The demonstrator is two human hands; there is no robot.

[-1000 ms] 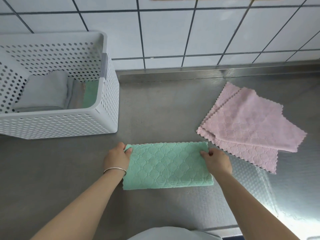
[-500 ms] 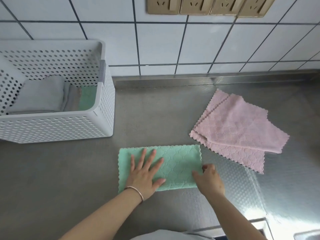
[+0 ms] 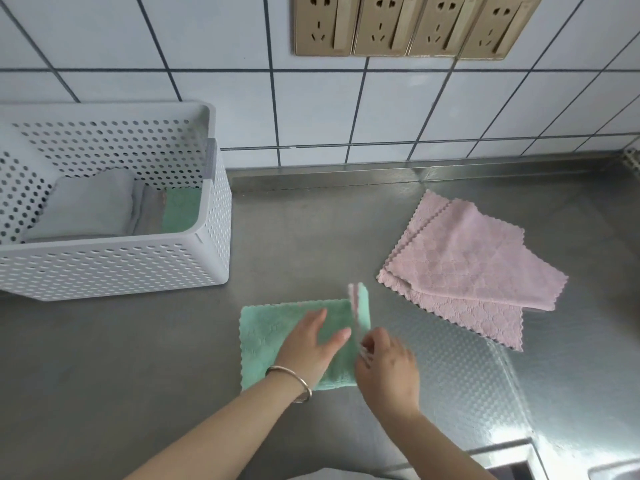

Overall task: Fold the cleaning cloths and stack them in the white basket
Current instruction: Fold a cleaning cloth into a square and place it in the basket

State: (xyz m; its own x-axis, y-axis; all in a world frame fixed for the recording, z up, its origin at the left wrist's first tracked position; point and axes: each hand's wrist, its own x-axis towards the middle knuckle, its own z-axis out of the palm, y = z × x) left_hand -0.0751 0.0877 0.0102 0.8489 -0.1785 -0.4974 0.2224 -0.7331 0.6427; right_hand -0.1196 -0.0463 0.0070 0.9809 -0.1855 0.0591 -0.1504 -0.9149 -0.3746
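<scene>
A stainless-steel bench (image 3: 311, 237) runs along a white tiled wall (image 3: 207, 46) with a row of gold-coloured sockets (image 3: 415, 24) set into it. Near the front edge lies the green cleaning cloth (image 3: 270, 337), already folded once. The left hand (image 3: 311, 344), with a silver bangle (image 3: 294, 379) on its wrist, rests flat on the middle of it, fingers straight and spread, so its grip is open and simply presses the fabric down. The right hand (image 3: 384, 365) pinches the cloth's right end, its grip closed on that edge, which stands raised off the bench; the lifted flap is blurred. To the right, apart from the green cloth, two pink cleaning cloths (image 3: 467, 258) lie unfolded, one overlapping the other. At the left stands the white basket (image 3: 114, 268), its walls perforated, holding folded grey cloths (image 3: 90, 206) with a green cloth (image 3: 181, 209) just beside them against the right wall.
</scene>
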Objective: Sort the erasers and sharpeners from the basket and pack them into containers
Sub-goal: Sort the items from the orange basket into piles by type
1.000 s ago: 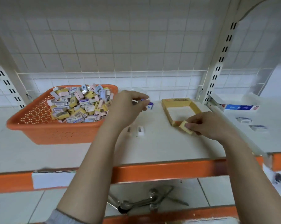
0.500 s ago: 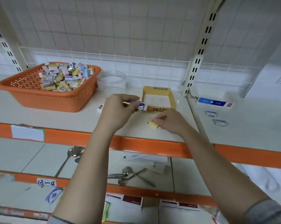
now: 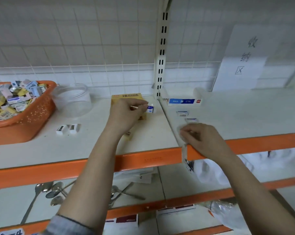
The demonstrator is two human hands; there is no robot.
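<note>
The orange basket (image 3: 29, 122) at the left holds several wrapped erasers and sharpeners. My left hand (image 3: 124, 116) pinches a small white-and-blue eraser (image 3: 150, 109) in front of the yellow 2B box (image 3: 126, 96). A yellow eraser (image 3: 129, 135) lies on the shelf beside my left wrist. My right hand (image 3: 201, 138) is at the shelf's front edge, fingers curled, pinching what looks like a scrap of clear wrapper (image 3: 181, 131). Two white sharpeners (image 3: 68, 129) lie next to the basket. Two wrapped erasers (image 3: 182, 113) lie on the right shelf.
A clear round container (image 3: 72, 100) stands between basket and yellow box. A white-and-blue open box (image 3: 182, 99) sits right of the shelf upright (image 3: 160, 65). An orange rail (image 3: 143, 160) edges the shelf. Spoons (image 3: 55, 192) and papers lie on the lower shelf.
My right hand let go of the yellow eraser, which now lies on the shelf, and moved right to the front edge. My left hand still pinches the white-and-blue eraser. The view shifted right.
</note>
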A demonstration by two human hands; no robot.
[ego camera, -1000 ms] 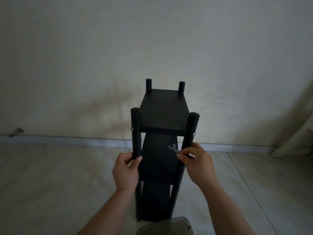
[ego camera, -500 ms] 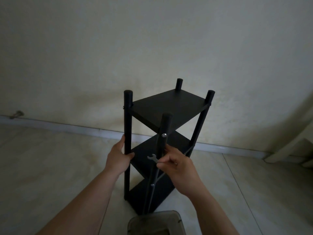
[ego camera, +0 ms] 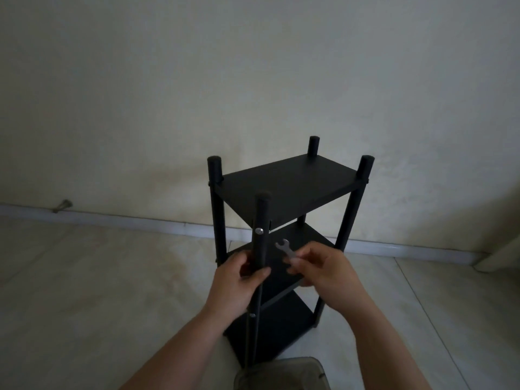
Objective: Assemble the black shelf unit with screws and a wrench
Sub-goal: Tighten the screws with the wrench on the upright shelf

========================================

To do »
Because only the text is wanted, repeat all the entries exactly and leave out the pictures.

Response box »
The demonstrator is two human hands; there is no robot.

[-1000 ms] 
[-500 ms] 
[+0 ms] 

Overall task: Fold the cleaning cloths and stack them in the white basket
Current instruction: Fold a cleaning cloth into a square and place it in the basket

State: (xyz m; its own x-axis, y-axis; all in a world frame fixed for the recording, z up, its origin at the left wrist's first tracked position; point and axes: each hand's wrist, its own x-axis towards the middle knuckle, its own z-axis out of the palm, y = z × x) left_hand -0.0751 0.0877 0.0102 0.8489 -0.1785 -0.4974 0.2224 -0.7331 0.6427; right_hand -0.1196 -0.0463 0.0070 0.9809 -0.1855 0.0591 -0.1504 -0.9149 -0.3746
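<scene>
A stainless-steel bench (image 3: 311, 237) runs along a white tiled wall (image 3: 207, 46) with a row of gold-coloured sockets (image 3: 415, 24) set into it. Near the front edge lies the green cleaning cloth (image 3: 270, 337), already folded once. The left hand (image 3: 311, 344), with a silver bangle (image 3: 294, 379) on its wrist, rests flat on the middle of it, fingers straight and spread, so its grip is open and simply presses the fabric down. The right hand (image 3: 384, 365) pinches the cloth's right end, its grip closed on that edge, which stands raised off the bench; the lifted flap is blurred. To the right, apart from the green cloth, two pink cleaning cloths (image 3: 467, 258) lie unfolded, one overlapping the other. At the left stands the white basket (image 3: 114, 268), its walls perforated, holding folded grey cloths (image 3: 90, 206) with a green cloth (image 3: 181, 209) just beside them against the right wall.
</scene>
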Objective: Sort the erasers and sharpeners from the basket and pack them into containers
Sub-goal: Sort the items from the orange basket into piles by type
1.000 s ago: 
0.500 s ago: 
now: 
The demonstrator is two human hands; there is no robot.
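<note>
The orange basket (image 3: 29, 122) at the left holds several wrapped erasers and sharpeners. My left hand (image 3: 124, 116) pinches a small white-and-blue eraser (image 3: 150, 109) in front of the yellow 2B box (image 3: 126, 96). A yellow eraser (image 3: 129, 135) lies on the shelf beside my left wrist. My right hand (image 3: 201, 138) is at the shelf's front edge, fingers curled, pinching what looks like a scrap of clear wrapper (image 3: 181, 131). Two white sharpeners (image 3: 68, 129) lie next to the basket. Two wrapped erasers (image 3: 182, 113) lie on the right shelf.
A clear round container (image 3: 72, 100) stands between basket and yellow box. A white-and-blue open box (image 3: 182, 99) sits right of the shelf upright (image 3: 160, 65). An orange rail (image 3: 143, 160) edges the shelf. Spoons (image 3: 55, 192) and papers lie on the lower shelf.
My right hand let go of the yellow eraser, which now lies on the shelf, and moved right to the front edge. My left hand still pinches the white-and-blue eraser. The view shifted right.
</note>
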A demonstration by two human hands; no robot.
[ego camera, -1000 ms] 
[ego camera, -500 ms] 
[ego camera, +0 ms] 
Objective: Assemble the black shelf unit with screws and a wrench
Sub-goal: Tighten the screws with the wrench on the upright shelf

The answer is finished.